Despite the market's pessimism, UPS remains a logistical powerhouse. The company has built an extensive infrastructure to move packages quickly and cost-effectively, a feat that would be challenging for competitors to replicate. Even e-commerce giant Amazon, which has developed its own delivery services, still relies on UPS for a portion of its shipments.

While UPS may have become a bit bloated, the need for package delivery services remains a necessity. The company's current valuation, with a price-to-sales ratio of 0.9x, a price-to-earnings ratio of just under 15x, and a price-to-book value ratio of 5.1x, all suggest an attractive entry point for investors willing to look past the current challenges.

The high dividend yield of 6.8% may be enticing to income-oriented investors, but the payout ratio exceeding 100% indicates that the dividend could be at risk as the company works to reset its business. In this sense, UPS is more of a turnaround story than a pure income play. If the dividend can be maintained, it would be a bonus, but the real opportunity lies in the potential for the company to streamline its operations and regain its footing in the market.

Disclaimer: This story has been auto-aggregated and auto-summarised by a computer program.
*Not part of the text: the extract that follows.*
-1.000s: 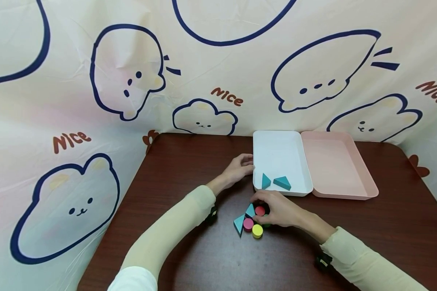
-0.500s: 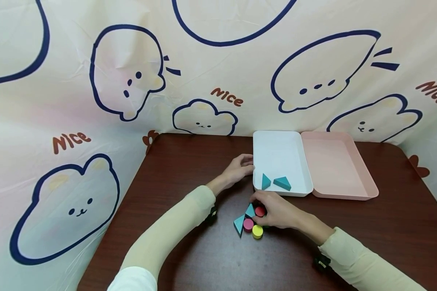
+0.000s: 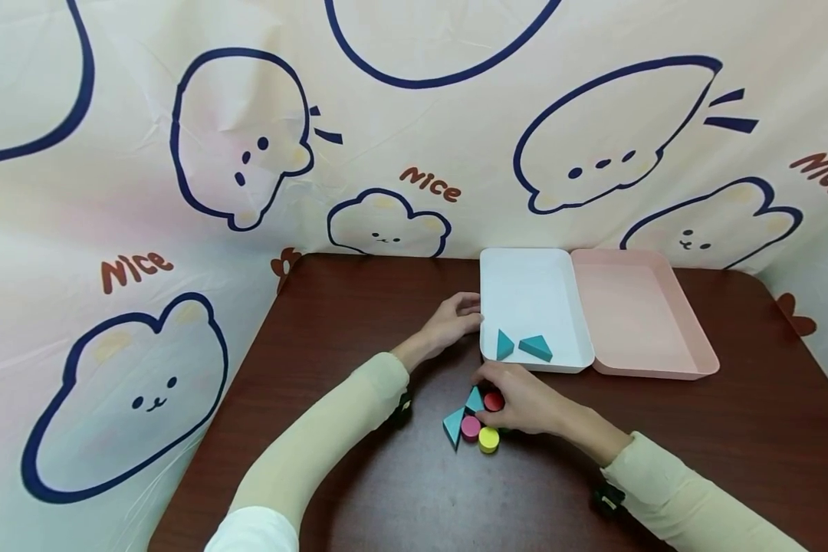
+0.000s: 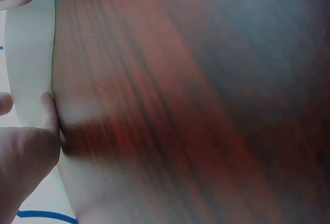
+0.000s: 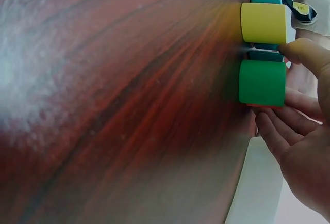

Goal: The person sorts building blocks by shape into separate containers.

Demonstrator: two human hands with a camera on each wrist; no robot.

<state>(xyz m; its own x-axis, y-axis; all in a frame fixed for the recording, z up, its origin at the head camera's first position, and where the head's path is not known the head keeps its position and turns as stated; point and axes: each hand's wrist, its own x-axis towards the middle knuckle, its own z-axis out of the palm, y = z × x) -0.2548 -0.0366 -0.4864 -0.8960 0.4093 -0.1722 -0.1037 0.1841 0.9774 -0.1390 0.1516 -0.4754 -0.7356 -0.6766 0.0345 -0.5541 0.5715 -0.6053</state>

This story has not been edited or created by the Feedzop team.
UPS stock has plummeted over 50% from its 2022 peak as demand for shipping services has normalized after the pandemic-driven surge in online shopping.
UPS' valuation metrics, including price-to-sales, price-to-earnings, and price-to-book value, are all significantly below their historical averages, suggesting the stock is currently undervalued.
UPS has a high dividend yield of 6.8%, but its payout ratio exceeds 100%, indicating the dividend may be at risk as the company works to reset its business and operations.